Project

Unfair Trade? Globalization, Institutions and Inequality in Southeast Asia, 1830-1940

Global trade and colonial institutions are often asserted as key long-run drivers of within-country economic inequality in developing countries. Economic inequality, in turn, has had a notable negative impact on the long-term development prospects of poor countries. Trade and institutional theorists suggest that the way these factors affected inequality depends on initial endowments in the factors of production – land, labour and capital – as well as the type of commodity exported. However, the empirical evidence on which these theories are based is thin and the precise causal mechanisms that underlie these connections remain unclear.

This NWO Veni project is the first to use regional-level data to shed light on the dynamic relationship between globalization, institutions and inequality. It gathers new historical evidence to measure incomes of different population groups (using data on wages, prices, rents, land distribution, and tax records) from colonial archives in order to understand how global trade (the export of various cash crops) and colonial institutions (the laws organizing factor and commodity markets) affected within-country inequality in Southeast Asia between c. 1830 and 1940 (the “first age of globalization”).

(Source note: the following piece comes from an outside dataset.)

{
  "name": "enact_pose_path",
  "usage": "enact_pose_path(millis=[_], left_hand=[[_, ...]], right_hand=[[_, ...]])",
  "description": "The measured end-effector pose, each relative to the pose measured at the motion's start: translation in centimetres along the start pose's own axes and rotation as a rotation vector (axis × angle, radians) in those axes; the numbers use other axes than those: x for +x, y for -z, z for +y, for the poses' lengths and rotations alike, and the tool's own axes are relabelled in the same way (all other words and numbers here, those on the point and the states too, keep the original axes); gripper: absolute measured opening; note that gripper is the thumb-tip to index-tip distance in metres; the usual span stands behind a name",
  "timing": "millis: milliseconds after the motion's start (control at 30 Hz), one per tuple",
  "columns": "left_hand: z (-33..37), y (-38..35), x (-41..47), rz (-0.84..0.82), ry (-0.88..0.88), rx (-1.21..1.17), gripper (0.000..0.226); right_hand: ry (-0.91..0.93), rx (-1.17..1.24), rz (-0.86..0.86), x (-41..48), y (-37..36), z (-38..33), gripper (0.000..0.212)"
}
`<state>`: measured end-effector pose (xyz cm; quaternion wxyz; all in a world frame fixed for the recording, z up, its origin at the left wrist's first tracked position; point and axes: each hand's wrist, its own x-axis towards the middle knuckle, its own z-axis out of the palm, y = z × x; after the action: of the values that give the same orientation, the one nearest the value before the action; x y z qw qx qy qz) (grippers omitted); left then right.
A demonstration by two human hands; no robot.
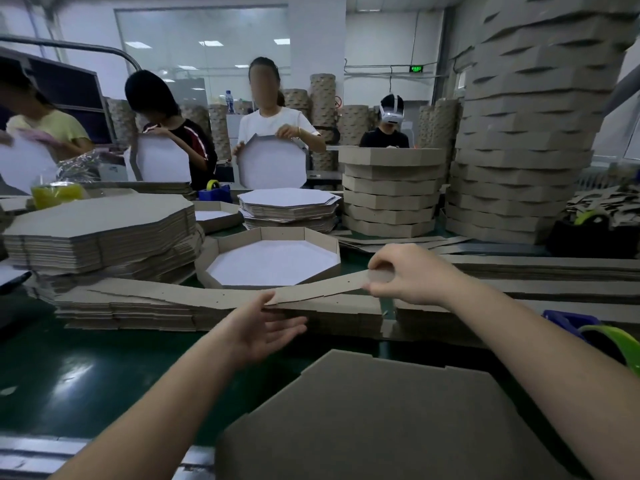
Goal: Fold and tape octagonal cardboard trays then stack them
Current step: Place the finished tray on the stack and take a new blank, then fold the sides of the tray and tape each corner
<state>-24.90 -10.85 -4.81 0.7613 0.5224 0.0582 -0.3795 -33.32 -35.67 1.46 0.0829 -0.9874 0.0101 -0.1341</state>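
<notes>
We note the right hand (410, 276) pinching one end of a long brown cardboard strip (322, 289), fingers (378, 262) curled over the top and thumb beneath. The strip is lifted off the pile of like strips (166, 303) that lies across the green desk (86, 368). The left hand (259, 329) is released: its fingers (291, 323) are spread and relaxed under the strip's middle, and only the thumb tip meets the strip's lower edge. Just behind the pile sits one folded octagonal tray (325, 249), walls upright and white floor facing up. Nearest us, a flat brown octagonal blank (381, 417) lies on the desk between the forearms. To the left we log a thick stack of flat blanks (100, 230). Right of centre stands a short stack of finished trays (391, 192), and beside it a much taller stack (526, 133). A blue tape dispenser (571, 322) with a green roll sits at the right edge. Other people across the desk hold white-faced blanks.
</notes>
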Motion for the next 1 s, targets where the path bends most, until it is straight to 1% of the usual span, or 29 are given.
enact_pose_path(millis=[67, 100, 167, 200, 267, 333, 433, 500, 600, 700, 767, 800, 900, 967, 1000], left_hand=[[0.9, 1.2, 0.9, 0.114, -0.085, -0.287, 0.036], [1.2, 1.6, 1.1, 0.184, -0.133, -0.357, 0.035], [1.7, 1.9, 1.5, 0.295, -0.205, -0.397, 0.037], [1.8, 1.9, 1.7, 0.322, -0.237, -0.4, 0.037], [2.0, 1.9, 1.6, 0.36, -0.29, -0.414, 0.03], [2.4, 1.8, 1.5, 0.39, -0.334, -0.382, 0.02], [3.0, 2.2, 1.6, 0.359, -0.387, -0.278, 0.007], [3.6, 2.6, 1.6, 0.333, -0.441, -0.292, 0.002], [4.4, 2.9, 1.6, 0.272, -0.502, -0.348, 0.014], [5.2, 2.7, 1.1, 0.209, -0.56, -0.311, 0.029], [5.7, 2.6, 0.8, 0.207, -0.618, -0.296, 0.041], [5.9, 2.5, 0.5, 0.221, -0.653, -0.301, 0.043], [6.4, 1.7, -1.0, 0.269, -0.755, -0.31, 0.034], [6.6, 0.4, -2.5, 0.245, -0.837, -0.254, 0.027], [6.7, -0.4, -3.2, 0.205, -0.875, -0.224, 0.027]], right_hand=[[-0.009, 0.039, 0.011, -1.1, 1.2, 0.3, 0.047], [-0.011, 0.057, 0.009, -1.6, 1.7, 0.5, 0.046], [-0.012, 0.086, -0.003, -2.5, 2.3, 0.9, 0.044], [-0.013, 0.1, -0.007, -2.9, 2.5, 1.2, 0.042], [-0.01, 0.142, -0.025, -3.7, 2.6, 1.9, 0.039], [-0.005, 0.169, -0.089, -4.4, 2.5, 2.6, 0.04], [-0.023, 0.127, -0.257, -5.2, 2.3, 3.4, 0.045], [-0.059, 0.12, -0.36, -5.6, 2.0, 3.8, 0.05], [-0.142, 0.164, -0.434, -6.0, 1.9, 4.2, 0.049], [-0.202, 0.251, -0.482, -6.5, 2.4, 4.7, 0.039], [-0.242, 0.329, -0.52, -7.0, 2.9, 5.2, 0.032], [-0.255, 0.342, -0.54, -7.1, 3.1, 5.4, 0.031], [-0.275, 0.306, -0.579, -7.4, 3.3, 5.7, 0.03], [-0.283, 0.277, -0.59, -7.6, 3.6, 5.6, 0.026], [-0.285, 0.265, -0.611, -7.8, 3.8, 5.5, 0.025]])
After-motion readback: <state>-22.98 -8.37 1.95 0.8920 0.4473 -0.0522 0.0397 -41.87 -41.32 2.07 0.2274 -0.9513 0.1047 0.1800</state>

The choice of time-period and region provides an unparalleled opportunity to systematically test the theoretical assumptions in the literature because of the large variety in institutional conditions and export specialization in a geographically confined area. Southeast Asia was one of the areas of the globe most heavily affected by globalization and colonization in the 19th century. The project will employ a comparative case-study approach, focusing on specific regions within Indonesia, Malaysia and Vietnam. The chosen comparisons exploit the variations between these regions in terms of factor endowments and the commodities produced for export, which may account for the diversity in their development paths. I will combine statistical techniques with an in-depth historical analysis to uncover the long-term drivers of within-country inequality.